▶ **What you will do**: Every line of the material is to be duplicated precisely.
START Dataset content
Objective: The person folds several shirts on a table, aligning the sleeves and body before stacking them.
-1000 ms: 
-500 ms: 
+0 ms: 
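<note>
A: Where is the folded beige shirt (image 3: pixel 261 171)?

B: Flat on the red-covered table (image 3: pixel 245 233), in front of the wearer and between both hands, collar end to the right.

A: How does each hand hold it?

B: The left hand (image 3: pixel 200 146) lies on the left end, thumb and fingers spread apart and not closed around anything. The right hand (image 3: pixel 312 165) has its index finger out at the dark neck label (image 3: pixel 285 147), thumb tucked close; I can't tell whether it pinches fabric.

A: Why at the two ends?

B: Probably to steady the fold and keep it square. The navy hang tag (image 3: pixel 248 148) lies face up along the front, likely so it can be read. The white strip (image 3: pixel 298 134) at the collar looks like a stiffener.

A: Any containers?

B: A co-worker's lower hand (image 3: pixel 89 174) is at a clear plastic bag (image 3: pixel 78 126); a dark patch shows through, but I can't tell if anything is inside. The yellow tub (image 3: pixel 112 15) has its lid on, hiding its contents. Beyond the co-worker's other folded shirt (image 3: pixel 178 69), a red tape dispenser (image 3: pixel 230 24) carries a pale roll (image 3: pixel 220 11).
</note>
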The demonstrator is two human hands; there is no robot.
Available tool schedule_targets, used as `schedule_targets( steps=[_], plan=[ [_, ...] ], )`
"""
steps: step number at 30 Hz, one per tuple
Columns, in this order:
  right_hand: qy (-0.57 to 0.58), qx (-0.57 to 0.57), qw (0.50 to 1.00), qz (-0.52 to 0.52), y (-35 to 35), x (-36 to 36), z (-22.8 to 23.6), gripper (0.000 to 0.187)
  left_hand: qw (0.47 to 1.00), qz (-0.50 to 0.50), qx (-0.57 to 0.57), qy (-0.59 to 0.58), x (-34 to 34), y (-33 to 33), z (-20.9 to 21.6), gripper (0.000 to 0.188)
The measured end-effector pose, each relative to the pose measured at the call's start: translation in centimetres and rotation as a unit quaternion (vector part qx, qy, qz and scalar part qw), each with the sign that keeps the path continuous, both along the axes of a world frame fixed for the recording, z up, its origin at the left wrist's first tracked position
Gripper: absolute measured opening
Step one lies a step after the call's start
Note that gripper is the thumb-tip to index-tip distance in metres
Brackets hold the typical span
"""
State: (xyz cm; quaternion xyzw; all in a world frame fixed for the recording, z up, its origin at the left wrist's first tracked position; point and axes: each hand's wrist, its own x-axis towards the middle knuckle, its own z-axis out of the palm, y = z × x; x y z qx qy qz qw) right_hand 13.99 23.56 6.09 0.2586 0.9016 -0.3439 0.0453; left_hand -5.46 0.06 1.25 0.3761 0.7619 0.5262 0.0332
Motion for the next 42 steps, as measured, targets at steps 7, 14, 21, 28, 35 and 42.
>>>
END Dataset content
▶ **Finished task**:
Objective: The person folds several shirts on a table, aligning the sleeves and body before stacking them.
-1000 ms: 
-500 ms: 
+0 ms: 
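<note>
A: Where is the folded beige shirt (image 3: pixel 261 171)?

B: Flat on the red-covered table (image 3: pixel 245 233), in front of the wearer and between both hands, collar end to the right.

A: How does each hand hold it?

B: The left hand (image 3: pixel 200 146) lies on the left end, thumb and fingers spread apart and not closed around anything. The right hand (image 3: pixel 312 165) has its index finger out at the dark neck label (image 3: pixel 285 147), thumb tucked close; I can't tell whether it pinches fabric.

A: Why at the two ends?

B: Probably to steady the fold and keep it square. The navy hang tag (image 3: pixel 248 148) lies face up along the front, likely so it can be read. The white strip (image 3: pixel 298 134) at the collar looks like a stiffener.

A: Any containers?

B: A co-worker's lower hand (image 3: pixel 89 174) is at a clear plastic bag (image 3: pixel 78 126); a dark patch shows through, but I can't tell if anything is inside. The yellow tub (image 3: pixel 112 15) has its lid on, hiding its contents. Beyond the co-worker's other folded shirt (image 3: pixel 178 69), a red tape dispenser (image 3: pixel 230 24) carries a pale roll (image 3: pixel 220 11).
</note>
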The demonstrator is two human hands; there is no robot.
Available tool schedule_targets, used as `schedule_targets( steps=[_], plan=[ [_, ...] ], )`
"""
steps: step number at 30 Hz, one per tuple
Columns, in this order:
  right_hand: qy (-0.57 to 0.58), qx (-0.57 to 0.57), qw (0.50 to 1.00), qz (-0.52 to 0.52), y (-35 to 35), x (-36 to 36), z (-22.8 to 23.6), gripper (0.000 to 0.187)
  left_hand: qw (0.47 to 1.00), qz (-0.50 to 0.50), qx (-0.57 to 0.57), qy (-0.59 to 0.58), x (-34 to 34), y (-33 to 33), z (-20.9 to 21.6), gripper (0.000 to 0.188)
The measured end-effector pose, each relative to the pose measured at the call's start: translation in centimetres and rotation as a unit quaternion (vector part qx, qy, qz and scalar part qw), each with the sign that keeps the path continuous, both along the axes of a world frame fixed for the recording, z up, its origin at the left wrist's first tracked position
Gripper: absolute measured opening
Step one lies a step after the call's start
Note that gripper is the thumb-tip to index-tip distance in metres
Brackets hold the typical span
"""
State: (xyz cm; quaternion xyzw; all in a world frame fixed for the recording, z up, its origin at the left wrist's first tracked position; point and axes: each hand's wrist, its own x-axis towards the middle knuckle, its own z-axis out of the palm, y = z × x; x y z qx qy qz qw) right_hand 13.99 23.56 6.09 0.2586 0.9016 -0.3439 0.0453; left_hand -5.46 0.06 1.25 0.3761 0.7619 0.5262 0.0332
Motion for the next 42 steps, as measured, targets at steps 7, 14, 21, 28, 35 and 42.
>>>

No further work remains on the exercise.